Athletes from Montenegro competed for Yugoslavia earlier and, later for Serbia and Montenegro. After the country seceded from Serbia in late 2006, the Montenegrin Olympic Committee was approved by the International Olympic Committee (IOC) on 6 July 2007. After the nation made its Olympics debut in the 2008 Summer Olympics, the 2010 Winter Olympics marked Montenegro's first participation in the Winter Olympic Games.

The 2010 Winter Olympics was held in Vancouver, Canada, between 12 and 28 February 2010. The Montenegron delegation consisted of a lone athlete Bojan Kosić. Kosić also served as the country's flag-bearer in the Parade of Nations during the opening ceremony.

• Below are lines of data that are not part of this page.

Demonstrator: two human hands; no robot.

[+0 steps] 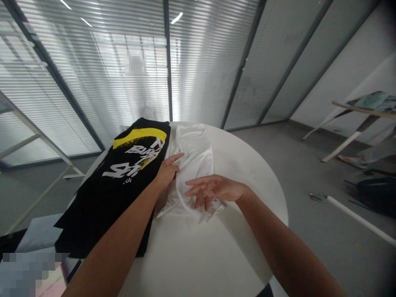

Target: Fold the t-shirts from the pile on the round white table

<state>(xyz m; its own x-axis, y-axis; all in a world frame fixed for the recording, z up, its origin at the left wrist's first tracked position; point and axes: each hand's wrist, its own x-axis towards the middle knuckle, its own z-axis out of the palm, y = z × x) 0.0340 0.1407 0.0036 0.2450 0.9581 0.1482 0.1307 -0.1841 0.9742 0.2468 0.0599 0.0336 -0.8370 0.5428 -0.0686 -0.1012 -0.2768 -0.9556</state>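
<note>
While I watched from the head view, the white garment (194,161) lay folded narrow on the round table (247,165), touching the black printed shirt (117,181). Left hand (168,169) pressed flat on it; right hand (216,189) hovered, fingers spread, gripping nothing (apparently). Lower edge remained rumpled, unfinished.

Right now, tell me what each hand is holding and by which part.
Nothing is gripped. The left hand rests flat, fingers extended, on the white garment near its left edge. The right hand hovers open-fingered over its near end.
</note>
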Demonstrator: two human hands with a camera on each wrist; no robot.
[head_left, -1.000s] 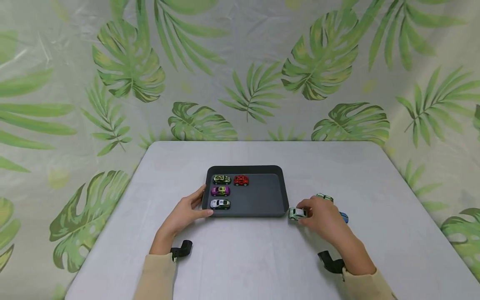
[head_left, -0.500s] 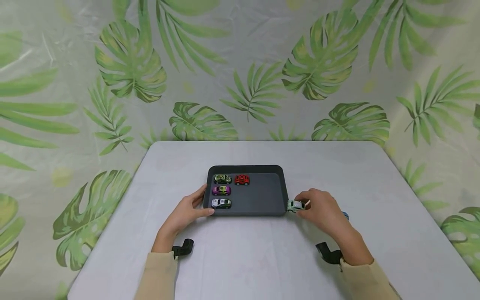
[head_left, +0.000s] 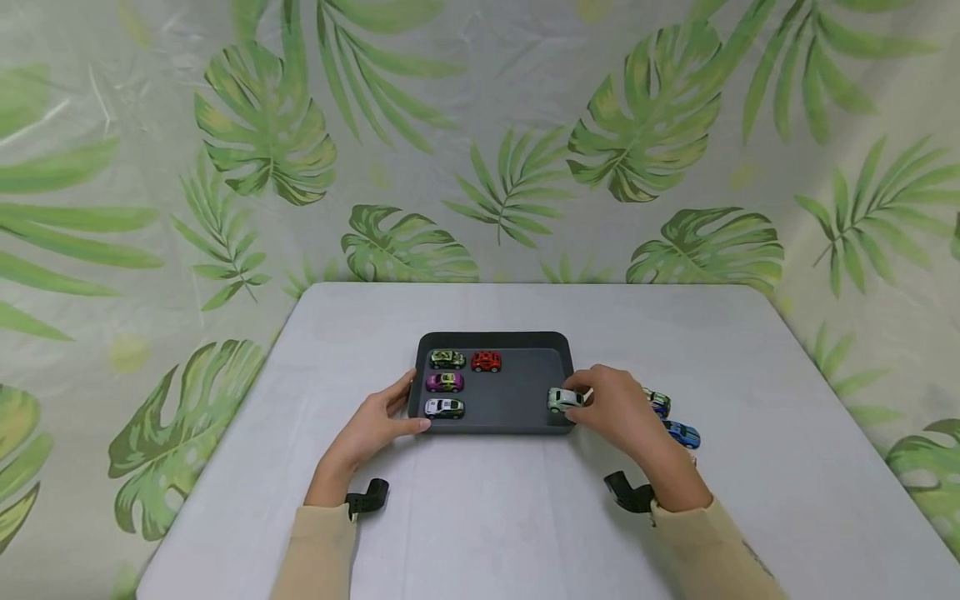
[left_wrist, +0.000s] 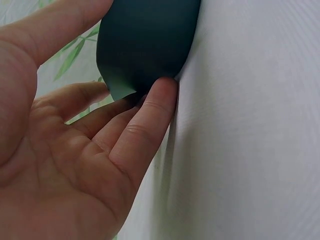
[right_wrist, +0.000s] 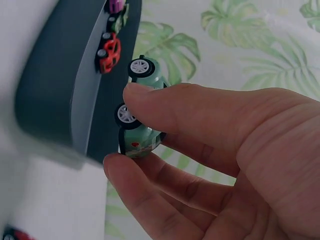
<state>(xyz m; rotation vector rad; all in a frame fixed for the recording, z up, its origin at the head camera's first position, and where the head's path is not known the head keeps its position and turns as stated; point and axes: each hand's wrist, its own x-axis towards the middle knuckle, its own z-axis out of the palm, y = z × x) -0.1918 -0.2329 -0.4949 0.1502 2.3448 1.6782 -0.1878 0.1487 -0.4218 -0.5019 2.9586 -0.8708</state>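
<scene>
A dark grey tray (head_left: 510,424) lies on the table. My left hand (head_left: 375,429) holds its left end, thumb at the front corner and fingers along the side; in the left wrist view the fingers (left_wrist: 145,120) press against the outer wall. Over the tray's right end, my right hand (head_left: 615,408) pinches a pale green toy car (right_wrist: 145,132) between thumb and fingers. Inside the tray, on the left, sit a camouflage toy car (head_left: 447,359), a purple toy car (head_left: 445,382) and a white toy car (head_left: 445,408). A red toy car (head_left: 486,361) stands beside the camouflage one.
Right of the tray, partly behind my right hand and wrist, are a blue toy car (head_left: 682,433) and a green patterned toy car (head_left: 657,402). A white cloth covers the table (head_left: 480,517). Behind it hangs a leaf-print curtain (head_left: 495,167).
My right hand has lifted the pale green car and carried it left, from beside the tray to over its right end. My left hand keeps its place on the tray.
</scene>
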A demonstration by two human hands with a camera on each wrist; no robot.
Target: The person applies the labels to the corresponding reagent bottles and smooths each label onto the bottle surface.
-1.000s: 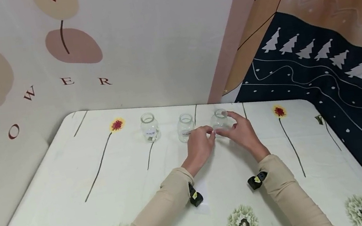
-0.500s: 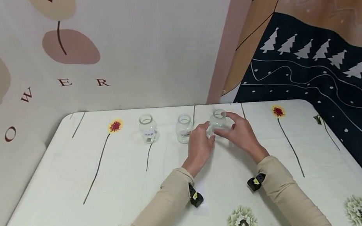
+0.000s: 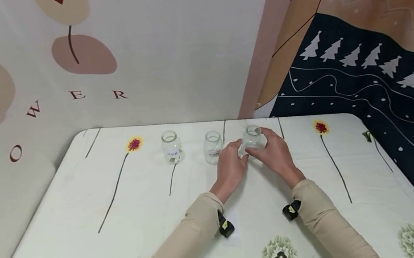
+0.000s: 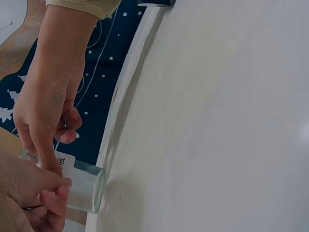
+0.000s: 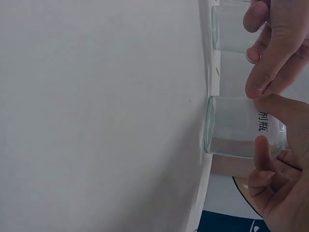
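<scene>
At the right end of a row of jars stands a clear glass jar [image 3: 253,140], upright on the table. My right hand [image 3: 279,156] grips it from the right side, thumb in front and fingers behind. My left hand [image 3: 231,166] is at its left front, with index finger and thumb pressed against the glass. A white label [image 5: 265,120] with dark printed characters lies on the jar's side, partly covered by the fingers. In the right wrist view, the left fingertips meet the right thumb tip at the label's edge.
Two more labelled jars, the middle one [image 3: 213,148] and the left one [image 3: 171,148], stand to the left. A faint pale sheet [image 3: 231,233] lies on the flower-printed tablecloth [image 3: 158,231] between the forearms. Printed wall cloth [image 3: 180,61] rises behind the table.
The left hand's thumb and index finger have parted from their pinch at the label's edge and spread against the jar. The right hand keeps its grip, and the jar stays in place.
</scene>
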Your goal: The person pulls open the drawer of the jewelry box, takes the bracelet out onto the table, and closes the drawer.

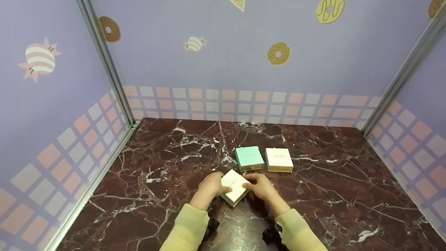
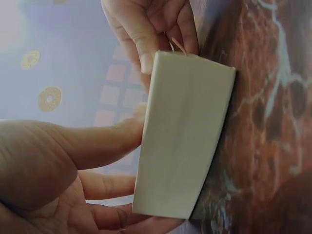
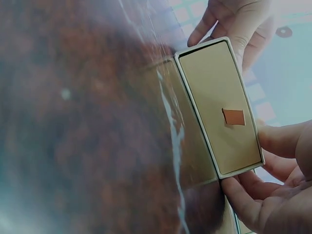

Montenegro did not win any medal in the Games.

== Competitors ==
Montenegro sent a single athlete who competed in two events in a single sport at the Games.

| Sport | Men | Women | Athletes |
|---|---|---|---|
| Alpine skiing | 1 | 0 | 1 |
| Total | 1 | 0 | 1 |

== Alpine skiing ==

Bojan Kosić represented the country in alpine skiing. Kosic was one of the best known skiers from Montenegro, and the first Winter Olympics participant from the nation. He was the sole competitor for Montenegro at the 2010 Winter Olympics. This was his only participation in the Winter Games.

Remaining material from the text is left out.